- PROBLEM REQUIREMENTS: Search the records for the word "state" and pick out every line that has it.

- Entries taken from a collection:
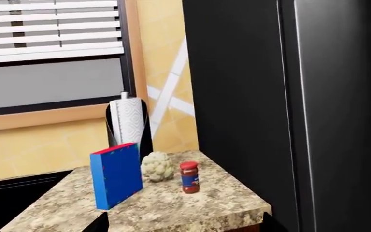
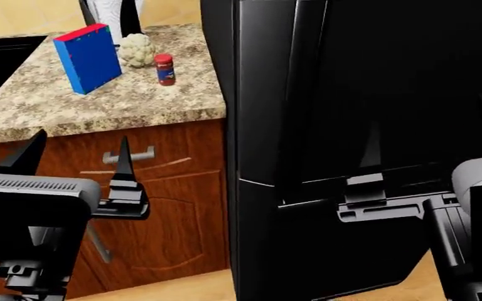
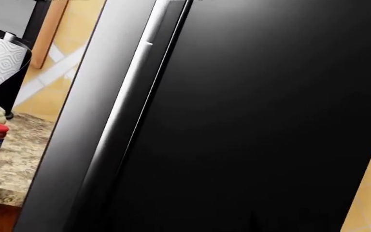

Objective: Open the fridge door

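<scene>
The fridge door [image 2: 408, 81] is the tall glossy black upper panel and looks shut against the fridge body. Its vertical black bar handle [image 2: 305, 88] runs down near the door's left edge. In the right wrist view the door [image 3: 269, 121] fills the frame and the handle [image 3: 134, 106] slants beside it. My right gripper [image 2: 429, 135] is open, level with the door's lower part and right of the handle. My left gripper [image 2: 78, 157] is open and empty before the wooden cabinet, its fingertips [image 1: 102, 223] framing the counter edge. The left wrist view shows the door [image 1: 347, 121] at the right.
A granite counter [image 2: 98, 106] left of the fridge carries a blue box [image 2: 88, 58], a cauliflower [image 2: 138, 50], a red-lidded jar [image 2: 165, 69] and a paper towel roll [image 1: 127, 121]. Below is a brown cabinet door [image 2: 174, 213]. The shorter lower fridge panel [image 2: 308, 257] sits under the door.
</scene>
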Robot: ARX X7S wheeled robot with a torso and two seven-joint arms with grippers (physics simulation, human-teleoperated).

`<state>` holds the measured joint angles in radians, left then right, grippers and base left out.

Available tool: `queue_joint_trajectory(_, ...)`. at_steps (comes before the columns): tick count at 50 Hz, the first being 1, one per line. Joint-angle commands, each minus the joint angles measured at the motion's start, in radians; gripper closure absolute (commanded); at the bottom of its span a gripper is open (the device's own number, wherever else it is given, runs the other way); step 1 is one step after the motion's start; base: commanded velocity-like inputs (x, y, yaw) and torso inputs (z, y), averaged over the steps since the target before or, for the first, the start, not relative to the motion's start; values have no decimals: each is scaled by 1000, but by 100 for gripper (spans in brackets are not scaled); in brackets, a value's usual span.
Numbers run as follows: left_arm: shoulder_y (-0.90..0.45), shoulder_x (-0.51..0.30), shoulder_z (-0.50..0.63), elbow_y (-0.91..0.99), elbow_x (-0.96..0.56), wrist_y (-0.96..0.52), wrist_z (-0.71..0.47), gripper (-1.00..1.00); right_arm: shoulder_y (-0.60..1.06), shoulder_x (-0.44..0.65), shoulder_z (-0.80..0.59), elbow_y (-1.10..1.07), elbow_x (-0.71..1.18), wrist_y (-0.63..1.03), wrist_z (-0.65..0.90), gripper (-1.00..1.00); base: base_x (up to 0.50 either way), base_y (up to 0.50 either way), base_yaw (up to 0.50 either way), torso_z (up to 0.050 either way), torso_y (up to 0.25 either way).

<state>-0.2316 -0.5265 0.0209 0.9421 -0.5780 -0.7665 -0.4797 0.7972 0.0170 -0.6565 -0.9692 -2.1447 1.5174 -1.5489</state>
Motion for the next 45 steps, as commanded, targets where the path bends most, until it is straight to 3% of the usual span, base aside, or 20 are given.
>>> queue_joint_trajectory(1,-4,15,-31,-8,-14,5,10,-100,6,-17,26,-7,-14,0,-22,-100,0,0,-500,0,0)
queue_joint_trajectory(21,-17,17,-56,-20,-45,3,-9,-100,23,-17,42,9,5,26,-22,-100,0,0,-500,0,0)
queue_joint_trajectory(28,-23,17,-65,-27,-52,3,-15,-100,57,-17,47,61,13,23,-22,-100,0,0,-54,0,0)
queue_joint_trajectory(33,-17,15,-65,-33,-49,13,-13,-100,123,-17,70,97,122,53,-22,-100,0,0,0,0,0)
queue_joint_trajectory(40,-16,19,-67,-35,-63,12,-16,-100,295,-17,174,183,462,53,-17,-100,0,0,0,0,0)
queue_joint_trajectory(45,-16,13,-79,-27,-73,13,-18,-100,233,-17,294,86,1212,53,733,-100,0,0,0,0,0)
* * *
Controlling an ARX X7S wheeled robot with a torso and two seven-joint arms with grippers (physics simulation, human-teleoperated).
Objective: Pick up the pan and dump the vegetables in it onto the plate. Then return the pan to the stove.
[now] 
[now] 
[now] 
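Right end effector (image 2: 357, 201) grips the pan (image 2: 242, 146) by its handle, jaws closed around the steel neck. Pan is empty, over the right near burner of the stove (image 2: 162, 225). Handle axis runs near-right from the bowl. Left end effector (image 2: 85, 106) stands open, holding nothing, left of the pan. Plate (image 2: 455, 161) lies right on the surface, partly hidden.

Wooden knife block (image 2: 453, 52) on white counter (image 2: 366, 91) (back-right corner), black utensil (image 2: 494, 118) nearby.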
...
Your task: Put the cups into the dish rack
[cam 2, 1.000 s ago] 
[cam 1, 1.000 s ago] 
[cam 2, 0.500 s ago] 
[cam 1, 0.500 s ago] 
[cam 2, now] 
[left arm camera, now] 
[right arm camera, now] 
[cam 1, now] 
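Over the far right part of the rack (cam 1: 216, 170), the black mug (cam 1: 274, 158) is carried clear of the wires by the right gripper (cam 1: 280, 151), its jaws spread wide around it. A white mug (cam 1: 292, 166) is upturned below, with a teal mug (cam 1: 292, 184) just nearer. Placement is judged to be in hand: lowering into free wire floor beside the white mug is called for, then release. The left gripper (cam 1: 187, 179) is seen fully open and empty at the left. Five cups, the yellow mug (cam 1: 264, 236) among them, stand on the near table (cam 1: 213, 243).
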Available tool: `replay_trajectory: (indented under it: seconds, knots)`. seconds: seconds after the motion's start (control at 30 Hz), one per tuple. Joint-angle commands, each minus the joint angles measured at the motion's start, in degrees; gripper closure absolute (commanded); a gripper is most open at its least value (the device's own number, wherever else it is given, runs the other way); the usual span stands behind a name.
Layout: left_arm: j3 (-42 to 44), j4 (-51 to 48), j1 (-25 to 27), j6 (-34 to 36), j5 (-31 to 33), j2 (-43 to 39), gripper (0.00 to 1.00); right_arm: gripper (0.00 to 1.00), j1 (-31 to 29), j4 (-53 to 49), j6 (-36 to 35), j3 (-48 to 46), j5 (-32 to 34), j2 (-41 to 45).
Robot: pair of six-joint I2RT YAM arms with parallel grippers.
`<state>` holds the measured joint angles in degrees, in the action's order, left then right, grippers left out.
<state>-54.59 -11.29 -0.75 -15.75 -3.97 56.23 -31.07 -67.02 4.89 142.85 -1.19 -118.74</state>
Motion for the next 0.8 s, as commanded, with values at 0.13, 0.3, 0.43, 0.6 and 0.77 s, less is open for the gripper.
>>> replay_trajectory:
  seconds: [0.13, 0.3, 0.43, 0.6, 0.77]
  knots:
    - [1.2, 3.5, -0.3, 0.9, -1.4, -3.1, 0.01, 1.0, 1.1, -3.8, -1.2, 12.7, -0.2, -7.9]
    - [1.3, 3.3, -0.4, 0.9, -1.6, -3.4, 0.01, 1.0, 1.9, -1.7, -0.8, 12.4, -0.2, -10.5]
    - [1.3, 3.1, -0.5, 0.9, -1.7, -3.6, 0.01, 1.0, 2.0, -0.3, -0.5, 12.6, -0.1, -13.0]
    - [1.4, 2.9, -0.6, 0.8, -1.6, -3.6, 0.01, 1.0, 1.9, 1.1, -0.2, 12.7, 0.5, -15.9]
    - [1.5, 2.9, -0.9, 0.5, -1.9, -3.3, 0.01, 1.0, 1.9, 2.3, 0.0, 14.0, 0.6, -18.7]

- YOUR RESPONSE:
`<state>` holds the measured joint angles in radians, left then right, grippers and base left out.
<state>-0.2316 -0.5265 0.0209 0.9421 -0.5780 -0.7665 -0.4797 0.7972 0.0170 -0.6565 -0.9692 -2.1447 1.5174 -1.5489</state>
`<state>` holds the measured joint angles in degrees, in the action's order, left then right, grippers left out.
<state>-54.59 -11.29 -0.75 -15.75 -3.97 56.23 -31.07 -67.02 4.89 142.85 -1.19 -118.74</state>

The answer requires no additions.